La diva du chant andalou

 

   
     
 

La diva du chant andalou Beihdja Rahal est installée en France depuis quelques années où elle est réputée pour ses concerts uniques capables de drainer des foules importantes. Nationaux et étrangers viennent l’écouter et se délecter d’un genre de musique qui reste malheureusement très mal connu, voire marginalisé du public algérien lequel continue à l’assimiler à une musique bourgeoise et non moins snobe qui n’intéresse qu’une frange élitiste de la société.

A chacun son combat et Beihdja Rahal, est déterminée à parcourir un chemin difficile et sinueux, celui de redorer le blason à une musique ancestrale perdue dans les méandres d'un champ culturel peu reluisant. Cette musique animait les palais somptueux d'antan à l'époque faste de Zyriabe et d'El-Moussili quand la civilisation arabo-musulmane se trouvait au sommet de son apogée avant de connaître le déclin et la décadence.

L'Andalou, explique Beihdja, est une musique savante, structurée, intellectualisée, le fruit d'une réflexion, mûrement calculée où rien n'est laissé au hasard; du frisson propre à l'émotion jusqu'au tournis de l'extase. C'est pour cette raison, précise-t-elle, qu'elle doit se maîtriser totalement sur scène même si le trac la bouleverse et se refuse à la quitter avant et pendant chaque concert donné.

Cette dame à la voix sublime mélodieuse, que l'auditeur ne peut s'empêcher d'écouter et d'apprécier, est botaniste de formation, elle ne se doutait pas qu'en empruntant le chemin du conservatoire afin d'apprendre les rudiments de cette musique classique, elle allait s'éprendre farouchement de l'Andalou allant jusqu'à en faire une profession à part entière et une quête sans relâche, sacrifiant ainsi sa carrière scientifique rangée en faveur d'une carrière culturelle incertaine. En effet, son vœu le plus cher est que cette musique ne soit plus réservée à la classe aisée celle des nantis mais qu'elle soit une musique accessible à tous car elle appartient à tout le monde étant partie intégrante du patrimoine national.

Dans un souci de préserver justement ce patrimoine, elle enregistra trois Noubates; Zidane en 1995, Mezmoum en 1997 et Rasd en 1999. un répertoire jugé difficile et réservé strictement aux hommes. Elle dérogea de la sorte à la règle établie qui veut que la femme artiste qui se lance dans le domaine du chant classique se contente d'interpréter le répertoire du Hawzi, la Nouba étant chasse-gardée des hommes. Elle brava donc cette règle discriminatoire, estimant avoir suffisamment de capacités tant sur les plans technique que vocal.

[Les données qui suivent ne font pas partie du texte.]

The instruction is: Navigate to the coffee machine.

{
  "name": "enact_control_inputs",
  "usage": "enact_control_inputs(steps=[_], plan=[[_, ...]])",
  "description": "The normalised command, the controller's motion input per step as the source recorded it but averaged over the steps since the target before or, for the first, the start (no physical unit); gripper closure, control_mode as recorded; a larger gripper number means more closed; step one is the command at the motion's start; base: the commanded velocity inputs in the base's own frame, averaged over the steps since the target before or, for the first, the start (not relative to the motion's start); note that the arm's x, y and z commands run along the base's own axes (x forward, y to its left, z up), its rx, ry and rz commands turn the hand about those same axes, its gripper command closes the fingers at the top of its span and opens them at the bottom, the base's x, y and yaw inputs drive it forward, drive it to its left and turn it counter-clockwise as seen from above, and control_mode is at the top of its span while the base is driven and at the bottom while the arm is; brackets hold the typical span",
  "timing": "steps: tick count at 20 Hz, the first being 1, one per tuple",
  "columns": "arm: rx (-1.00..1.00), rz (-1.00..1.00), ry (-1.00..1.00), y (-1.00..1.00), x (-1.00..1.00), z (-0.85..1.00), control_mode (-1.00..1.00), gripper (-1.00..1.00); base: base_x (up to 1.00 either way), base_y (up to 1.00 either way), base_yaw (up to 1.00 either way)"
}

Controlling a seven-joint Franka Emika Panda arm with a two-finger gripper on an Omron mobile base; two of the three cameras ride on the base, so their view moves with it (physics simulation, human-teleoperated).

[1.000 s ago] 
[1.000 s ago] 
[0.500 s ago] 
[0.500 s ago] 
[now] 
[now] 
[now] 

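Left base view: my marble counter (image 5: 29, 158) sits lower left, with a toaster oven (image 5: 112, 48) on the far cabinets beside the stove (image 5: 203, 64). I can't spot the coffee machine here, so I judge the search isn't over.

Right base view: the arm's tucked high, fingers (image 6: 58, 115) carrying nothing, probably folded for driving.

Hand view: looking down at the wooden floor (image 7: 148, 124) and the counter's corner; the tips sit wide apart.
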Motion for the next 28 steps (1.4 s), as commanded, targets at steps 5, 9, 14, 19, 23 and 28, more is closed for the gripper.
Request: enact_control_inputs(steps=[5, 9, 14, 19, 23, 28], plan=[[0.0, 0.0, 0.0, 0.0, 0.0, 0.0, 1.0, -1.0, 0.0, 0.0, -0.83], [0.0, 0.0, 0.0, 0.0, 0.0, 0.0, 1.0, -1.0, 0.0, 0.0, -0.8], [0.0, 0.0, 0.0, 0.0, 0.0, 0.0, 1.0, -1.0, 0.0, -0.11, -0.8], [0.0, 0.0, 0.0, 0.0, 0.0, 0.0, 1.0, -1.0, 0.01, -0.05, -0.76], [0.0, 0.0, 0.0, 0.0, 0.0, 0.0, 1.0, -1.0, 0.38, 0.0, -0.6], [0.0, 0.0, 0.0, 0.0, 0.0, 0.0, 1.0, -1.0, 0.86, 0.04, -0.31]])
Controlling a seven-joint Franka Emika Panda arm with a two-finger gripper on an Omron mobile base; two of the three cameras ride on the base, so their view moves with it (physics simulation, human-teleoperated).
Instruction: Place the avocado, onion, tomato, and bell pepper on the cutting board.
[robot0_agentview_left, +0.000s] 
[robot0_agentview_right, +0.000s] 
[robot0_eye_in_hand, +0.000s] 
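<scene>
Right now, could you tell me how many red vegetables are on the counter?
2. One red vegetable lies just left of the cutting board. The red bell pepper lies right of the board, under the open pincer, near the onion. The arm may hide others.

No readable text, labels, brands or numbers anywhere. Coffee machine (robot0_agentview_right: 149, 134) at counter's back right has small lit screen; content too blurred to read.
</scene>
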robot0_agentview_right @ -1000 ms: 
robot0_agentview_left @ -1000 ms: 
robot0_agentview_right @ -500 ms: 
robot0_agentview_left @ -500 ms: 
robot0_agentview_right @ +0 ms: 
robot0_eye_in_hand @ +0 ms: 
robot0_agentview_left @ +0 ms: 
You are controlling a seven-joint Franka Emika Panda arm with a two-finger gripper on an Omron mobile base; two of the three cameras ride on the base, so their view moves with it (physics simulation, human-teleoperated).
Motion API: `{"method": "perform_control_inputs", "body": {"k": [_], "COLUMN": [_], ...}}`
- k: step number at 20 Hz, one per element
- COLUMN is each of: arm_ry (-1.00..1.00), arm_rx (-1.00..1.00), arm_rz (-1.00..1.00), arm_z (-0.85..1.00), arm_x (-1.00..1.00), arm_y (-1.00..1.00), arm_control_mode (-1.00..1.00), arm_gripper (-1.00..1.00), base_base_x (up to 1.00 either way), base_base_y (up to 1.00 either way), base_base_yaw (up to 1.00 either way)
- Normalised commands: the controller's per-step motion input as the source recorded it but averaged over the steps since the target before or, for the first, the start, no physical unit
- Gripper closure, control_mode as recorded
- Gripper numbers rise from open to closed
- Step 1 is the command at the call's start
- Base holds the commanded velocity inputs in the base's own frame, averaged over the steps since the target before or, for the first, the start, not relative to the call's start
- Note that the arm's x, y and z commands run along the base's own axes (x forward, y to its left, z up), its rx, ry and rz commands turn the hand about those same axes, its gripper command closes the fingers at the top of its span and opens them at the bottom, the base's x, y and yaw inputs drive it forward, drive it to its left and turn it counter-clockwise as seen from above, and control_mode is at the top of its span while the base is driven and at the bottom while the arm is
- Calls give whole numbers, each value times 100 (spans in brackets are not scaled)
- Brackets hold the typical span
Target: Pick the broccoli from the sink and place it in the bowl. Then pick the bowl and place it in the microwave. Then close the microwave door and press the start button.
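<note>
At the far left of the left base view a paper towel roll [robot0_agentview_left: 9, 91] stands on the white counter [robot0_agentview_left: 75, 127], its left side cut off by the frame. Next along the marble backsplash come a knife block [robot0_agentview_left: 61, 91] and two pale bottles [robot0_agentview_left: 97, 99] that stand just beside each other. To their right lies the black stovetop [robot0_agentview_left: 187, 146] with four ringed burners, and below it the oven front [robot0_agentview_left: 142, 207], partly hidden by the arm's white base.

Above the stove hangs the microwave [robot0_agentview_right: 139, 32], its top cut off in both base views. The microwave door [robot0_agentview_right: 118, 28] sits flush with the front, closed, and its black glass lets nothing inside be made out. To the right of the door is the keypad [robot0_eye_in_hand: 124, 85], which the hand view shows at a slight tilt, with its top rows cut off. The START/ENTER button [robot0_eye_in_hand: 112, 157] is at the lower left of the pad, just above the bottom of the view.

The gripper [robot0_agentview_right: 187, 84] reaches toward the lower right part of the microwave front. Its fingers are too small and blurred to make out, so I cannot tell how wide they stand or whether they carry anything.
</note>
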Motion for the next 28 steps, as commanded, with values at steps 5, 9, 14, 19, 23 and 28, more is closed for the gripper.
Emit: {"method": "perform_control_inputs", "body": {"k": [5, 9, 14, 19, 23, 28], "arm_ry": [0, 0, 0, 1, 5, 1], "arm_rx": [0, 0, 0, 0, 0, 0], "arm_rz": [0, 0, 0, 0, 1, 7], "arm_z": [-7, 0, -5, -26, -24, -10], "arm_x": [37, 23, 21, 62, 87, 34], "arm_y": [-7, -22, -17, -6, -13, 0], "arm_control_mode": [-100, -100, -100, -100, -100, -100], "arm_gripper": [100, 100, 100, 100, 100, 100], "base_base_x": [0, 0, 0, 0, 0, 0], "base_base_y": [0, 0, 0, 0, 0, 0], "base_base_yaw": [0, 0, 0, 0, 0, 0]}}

Sa voix cristalline et son talent sûr sont étayés par une formation accomplie de longue haleine auprès d'éminents professeurs. Une vingtaine d'années durant lesquelles elle s'acharna au travail pour se performer voire exceller. Le fait d'être une femme l'a incitée à redoubler d'efforts pour décourager les tentatives des uns et des autres à remettre ses performances en cause. Par ailleurs, à l'issue de sa courte visite en Algérie, elle a enchanté son public lors du concert qu'elle a donné récemment devant ses fans, et promet de récidiver dès que l'occasion lui sera présentée, exhortant les autorités concernées à venir en aide aux artistes qui ont choisi la difficulté dans le seul but de préserver le fleuron culturel que nous ont légué nos ancêtres.